Photo Evelyne Gougenheim

Nécessaire vigilance et Espoir©

Par Evelyne Gougenheim

Le sale attentat de Barcelone, 13 morts et 100 blessés*, est omniprésent encore. Seules quelques heures se sont écoulées : témoignages, parcours des terroristes, analyses, le dispositif habituel se met en place, pour laisser place dans quelques jours à la suite des événements qui se succèdent à un rythme de plus en plus accéléré. La France et ses déséquilibrés, l’Espagne et ses terroristes, Israël et ses palestiniens allergiques aux portiques de sécurité, un été désormais comme les autres.

Presque. Parce que dans Paris, à quelques mètres de la Seine, au Mémorial de la Shoah se déroule chaque lundi, jeudi et samedi, à 12h très précises une cérémonie discrète, émouvante, éprouvante. Pour le 75ème anniversaire de la sinistre année 1942, la lecture des Noms de chaque convoi est faite**.

Il y a peu de monde, environ trente personnes, presque toujours les mêmes, les fidèles et valeureux compagnons des Fils et Filles des Déportés Juifs de France. Lundi, jeudi, samedi cette année les dates civiles correspondent à ces jours, les jours où l’on sort la Torah.

Symbole lourd, qui renforce encore notre émotion cette année, à l’occasion de cette cérémonie initiée par le Rabbin Fahri.
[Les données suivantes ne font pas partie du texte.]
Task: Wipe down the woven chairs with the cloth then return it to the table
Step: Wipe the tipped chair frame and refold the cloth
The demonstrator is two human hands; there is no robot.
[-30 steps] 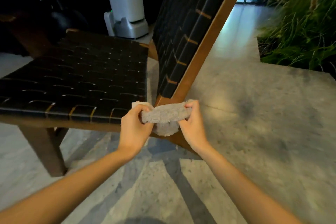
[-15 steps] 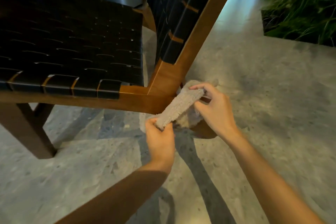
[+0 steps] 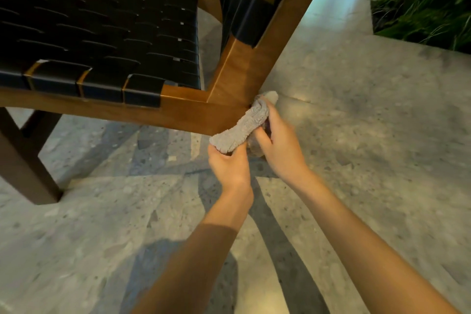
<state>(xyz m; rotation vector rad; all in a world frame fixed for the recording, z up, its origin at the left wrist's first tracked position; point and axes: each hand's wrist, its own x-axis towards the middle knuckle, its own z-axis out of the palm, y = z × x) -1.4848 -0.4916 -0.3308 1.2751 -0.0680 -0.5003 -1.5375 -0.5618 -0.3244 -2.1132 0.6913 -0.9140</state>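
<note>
A woven chair (image 3: pixel 107 33) with black straps and a brown wooden frame fills the upper left; its backrest rises toward the top right. A grey fluffy cloth (image 3: pixel 244 127) is stretched into a roll just below the frame's rear corner, around the top of the rear leg. My left hand (image 3: pixel 228 164) grips the cloth's lower end. My right hand (image 3: pixel 276 137) grips its upper end close to the wood. The leg behind the cloth is mostly hidden by my hands.
A dark wooden chair leg (image 3: pixel 23 160) stands at the left. Speckled stone floor (image 3: pixel 369 135) spreads all around. Green plants (image 3: pixel 428 0) grow in a bed at the top right.
The view has dropped closer to the chair's corner. Both hands carried the cloth down from in front of the seat edge to under the frame corner, wrapped around the rear leg.
</note>
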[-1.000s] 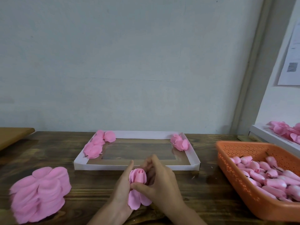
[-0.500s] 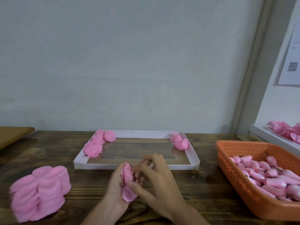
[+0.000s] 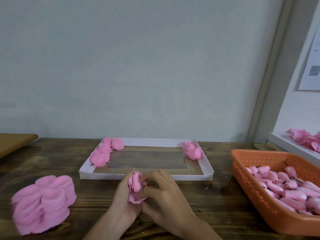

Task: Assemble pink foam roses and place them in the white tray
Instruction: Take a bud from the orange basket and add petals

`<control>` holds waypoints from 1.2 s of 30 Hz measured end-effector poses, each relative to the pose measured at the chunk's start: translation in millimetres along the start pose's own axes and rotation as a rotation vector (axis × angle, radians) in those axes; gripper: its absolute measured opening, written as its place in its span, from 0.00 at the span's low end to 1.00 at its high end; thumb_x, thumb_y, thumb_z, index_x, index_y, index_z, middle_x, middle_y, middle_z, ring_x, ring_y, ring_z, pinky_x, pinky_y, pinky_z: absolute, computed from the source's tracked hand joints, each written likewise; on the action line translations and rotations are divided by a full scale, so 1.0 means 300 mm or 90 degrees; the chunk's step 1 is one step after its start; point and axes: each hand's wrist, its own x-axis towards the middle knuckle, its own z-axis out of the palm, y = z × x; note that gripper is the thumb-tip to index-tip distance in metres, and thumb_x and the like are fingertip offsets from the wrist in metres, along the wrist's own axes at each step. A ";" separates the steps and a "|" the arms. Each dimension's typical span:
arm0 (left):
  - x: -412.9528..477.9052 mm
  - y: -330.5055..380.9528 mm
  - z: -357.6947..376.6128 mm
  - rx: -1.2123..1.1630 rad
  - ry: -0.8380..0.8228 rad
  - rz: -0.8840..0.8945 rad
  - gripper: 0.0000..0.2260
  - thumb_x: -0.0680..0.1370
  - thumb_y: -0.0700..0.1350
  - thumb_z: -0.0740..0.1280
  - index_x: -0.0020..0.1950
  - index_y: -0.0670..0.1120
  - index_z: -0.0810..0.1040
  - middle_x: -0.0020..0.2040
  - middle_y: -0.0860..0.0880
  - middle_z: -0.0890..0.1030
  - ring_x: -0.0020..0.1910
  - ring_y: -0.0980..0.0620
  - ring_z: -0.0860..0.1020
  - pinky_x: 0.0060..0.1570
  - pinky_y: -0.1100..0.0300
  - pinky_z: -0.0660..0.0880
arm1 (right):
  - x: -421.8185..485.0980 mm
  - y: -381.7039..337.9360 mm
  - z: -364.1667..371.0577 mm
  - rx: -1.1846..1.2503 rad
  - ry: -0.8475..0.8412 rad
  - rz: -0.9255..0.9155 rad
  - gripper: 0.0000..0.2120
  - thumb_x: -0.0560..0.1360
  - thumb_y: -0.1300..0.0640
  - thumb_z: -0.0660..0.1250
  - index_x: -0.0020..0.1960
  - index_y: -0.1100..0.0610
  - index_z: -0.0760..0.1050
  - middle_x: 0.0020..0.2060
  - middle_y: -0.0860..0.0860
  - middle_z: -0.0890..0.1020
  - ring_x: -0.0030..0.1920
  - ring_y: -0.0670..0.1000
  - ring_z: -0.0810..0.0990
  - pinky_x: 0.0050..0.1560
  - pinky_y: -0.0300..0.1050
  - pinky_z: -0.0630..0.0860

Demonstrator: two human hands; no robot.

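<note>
Step in hand: You are wrapping petals onto a bud. Your left hand (image 3: 121,200) cups the part-built pink foam rose (image 3: 136,185) from the left, fingers curled round it. Your right hand (image 3: 164,196) pinches the outer petals low on that rose, thumb and fingertips closed on the foam. Judge this as mid-assembly.
Workpiece location: The pink foam rose is held over the dark wooden table (image 3: 207,205), just in front of the near wall of the tray, not in it.
Next move: Press the loose lower petal snug against the bud, lightly, since the foam looks likely to crease. Then lift the rose over the near wall into the tray.
Petal stock, left: A stack of loose pink foam petals (image 3: 43,203), thin, rounded, matte and overlapping.
Tray, centre: A shallow rectangular white card tray (image 3: 145,141) with low folded walls. Its floor appears to be a clear window framed in brown.
Finished roses: One cluster of finished roses (image 3: 103,154) lies in the far-left corner. Another rose (image 3: 192,150) lies in the far-right corner.
Bud stock, right: An orange perforated plastic basket (image 3: 242,163), rigid and smooth-rimmed, holds tightly rolled pink foam buds (image 3: 285,187), some showing dark stems.
</note>
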 end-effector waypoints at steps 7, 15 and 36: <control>0.002 0.003 0.000 -0.101 -0.038 -0.050 0.20 0.84 0.56 0.63 0.53 0.39 0.79 0.43 0.39 0.82 0.41 0.44 0.83 0.44 0.50 0.82 | -0.003 -0.005 -0.007 0.125 -0.017 0.103 0.05 0.77 0.47 0.75 0.49 0.47 0.84 0.63 0.40 0.75 0.64 0.43 0.72 0.62 0.41 0.73; 0.006 0.001 0.002 -0.080 -0.104 -0.048 0.20 0.84 0.58 0.60 0.54 0.41 0.78 0.40 0.39 0.83 0.34 0.45 0.81 0.35 0.52 0.81 | -0.001 -0.002 -0.009 0.184 -0.004 0.180 0.05 0.73 0.52 0.75 0.49 0.47 0.85 0.62 0.36 0.72 0.65 0.47 0.74 0.59 0.44 0.76; 0.028 -0.037 0.013 -0.149 -0.216 0.013 0.32 0.79 0.66 0.61 0.50 0.37 0.86 0.55 0.34 0.84 0.52 0.40 0.85 0.57 0.43 0.78 | -0.002 -0.003 0.032 0.247 0.148 0.277 0.05 0.74 0.47 0.79 0.45 0.46 0.83 0.56 0.41 0.77 0.47 0.44 0.80 0.45 0.32 0.72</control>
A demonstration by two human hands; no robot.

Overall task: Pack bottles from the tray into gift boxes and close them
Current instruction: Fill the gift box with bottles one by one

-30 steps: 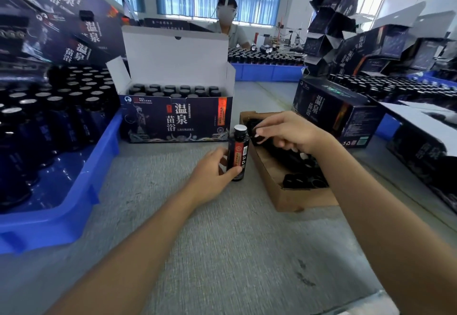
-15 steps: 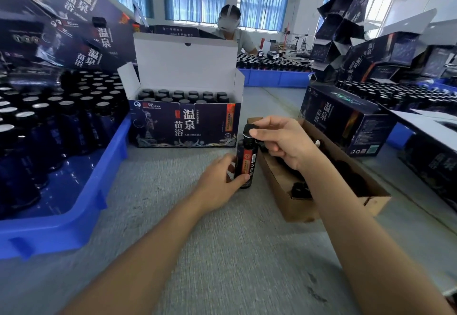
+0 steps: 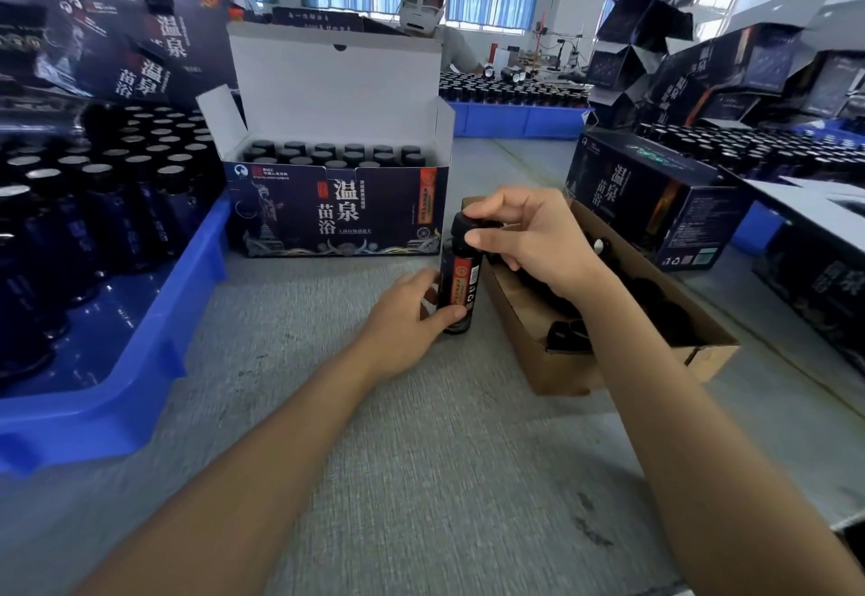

Tous ces Déportés n’étaient-ils pas juifs ? Serons-nous jamais aussi juifs qu’eux ? Eux-là qui sont morts parce que juifs, mortellement juifs ? Alors le Mémorial qui organise ces Lectures,  très bien, avec des verres d’eau, des mouchoirs, a prévu également les Kippot pour le Kaddich lu – heureusement.

A 12h, Serge Klarsfeld prend la parole et raconte l’histoire de ce convoi.

Le nombre d’hommes, de femmes, d’enfants, leurs origines, où ils avaient été raflés, combien ont été « sélectionnés » et combien sont directement allés à la mort. Enfin, le nombre de survivants revenus. Des revenants ?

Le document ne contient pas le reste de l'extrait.